When you reach the line that contains "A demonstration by" in the data below, start reproducing lines exactly, and stop after the line that contains "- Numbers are".
--*--
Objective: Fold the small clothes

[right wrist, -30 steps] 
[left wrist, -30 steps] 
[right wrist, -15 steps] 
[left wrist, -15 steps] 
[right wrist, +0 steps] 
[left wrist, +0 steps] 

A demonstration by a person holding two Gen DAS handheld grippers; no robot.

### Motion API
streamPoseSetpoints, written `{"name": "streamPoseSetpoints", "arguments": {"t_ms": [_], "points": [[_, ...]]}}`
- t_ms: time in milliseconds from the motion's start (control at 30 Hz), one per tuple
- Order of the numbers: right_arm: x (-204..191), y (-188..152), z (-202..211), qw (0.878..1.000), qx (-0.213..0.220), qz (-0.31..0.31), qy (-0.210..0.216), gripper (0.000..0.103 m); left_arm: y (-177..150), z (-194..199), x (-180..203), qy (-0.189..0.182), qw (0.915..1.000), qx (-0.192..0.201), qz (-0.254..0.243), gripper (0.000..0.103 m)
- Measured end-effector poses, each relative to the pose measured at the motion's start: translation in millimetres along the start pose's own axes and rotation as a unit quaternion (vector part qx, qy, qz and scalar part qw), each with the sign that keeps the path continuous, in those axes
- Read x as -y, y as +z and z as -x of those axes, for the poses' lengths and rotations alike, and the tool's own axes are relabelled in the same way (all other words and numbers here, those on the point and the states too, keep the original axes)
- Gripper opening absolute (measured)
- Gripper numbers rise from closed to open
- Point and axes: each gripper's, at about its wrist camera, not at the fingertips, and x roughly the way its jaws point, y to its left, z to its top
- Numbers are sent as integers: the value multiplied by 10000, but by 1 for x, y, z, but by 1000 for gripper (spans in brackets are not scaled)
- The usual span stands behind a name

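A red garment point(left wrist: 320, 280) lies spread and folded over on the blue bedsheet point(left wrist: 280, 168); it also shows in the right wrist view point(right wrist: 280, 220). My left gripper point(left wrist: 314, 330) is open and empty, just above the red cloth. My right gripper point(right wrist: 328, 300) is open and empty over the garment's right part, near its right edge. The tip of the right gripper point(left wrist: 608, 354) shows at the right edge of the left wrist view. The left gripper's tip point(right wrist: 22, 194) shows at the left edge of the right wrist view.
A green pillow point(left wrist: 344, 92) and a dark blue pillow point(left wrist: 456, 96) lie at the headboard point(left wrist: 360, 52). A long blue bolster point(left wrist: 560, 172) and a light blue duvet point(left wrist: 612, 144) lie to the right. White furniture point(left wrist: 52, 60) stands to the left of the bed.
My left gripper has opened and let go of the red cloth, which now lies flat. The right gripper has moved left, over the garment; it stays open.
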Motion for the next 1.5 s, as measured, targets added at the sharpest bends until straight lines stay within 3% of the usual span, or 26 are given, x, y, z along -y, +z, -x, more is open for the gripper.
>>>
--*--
--- The completed task ---
A demonstration by a person holding two Gen DAS handheld grippers; no robot.

### Motion API
streamPoseSetpoints, written `{"name": "streamPoseSetpoints", "arguments": {"t_ms": [_], "points": [[_, ...]]}}`
- t_ms: time in milliseconds from the motion's start (control at 30 Hz), one per tuple
- Order of the numbers: right_arm: x (-204..191), y (-188..152), z (-202..211), qw (0.878..1.000), qx (-0.213..0.220), qz (-0.31..0.31), qy (-0.210..0.216), gripper (0.000..0.103 m); left_arm: y (-177..150), z (-194..199), x (-180..203), qy (-0.189..0.182), qw (0.915..1.000), qx (-0.192..0.201), qz (-0.254..0.243), gripper (0.000..0.103 m)
- Measured end-effector poses, each relative to the pose measured at the motion's start: translation in millimetres along the start pose's own axes and rotation as a unit quaternion (vector part qx, qy, qz and scalar part qw), each with the sign that keeps the path continuous, in those axes
- Read x as -y, y as +z and z as -x of those axes, for the poses' lengths and rotations alike, and the tool's own axes are relabelled in the same way (all other words and numbers here, those on the point and the states too, keep the original axes)
- Gripper opening absolute (measured)
- Gripper numbers rise from closed to open
- Point and axes: each gripper's, at about its wrist camera, not at the fingertips, and x roughly the way its jaws point, y to its left, z to its top
- Numbers are sent as integers: the value multiplied by 10000, but by 1 for x, y, z, but by 1000 for gripper (spans in brackets are not scaled)

What needed an answer now has one.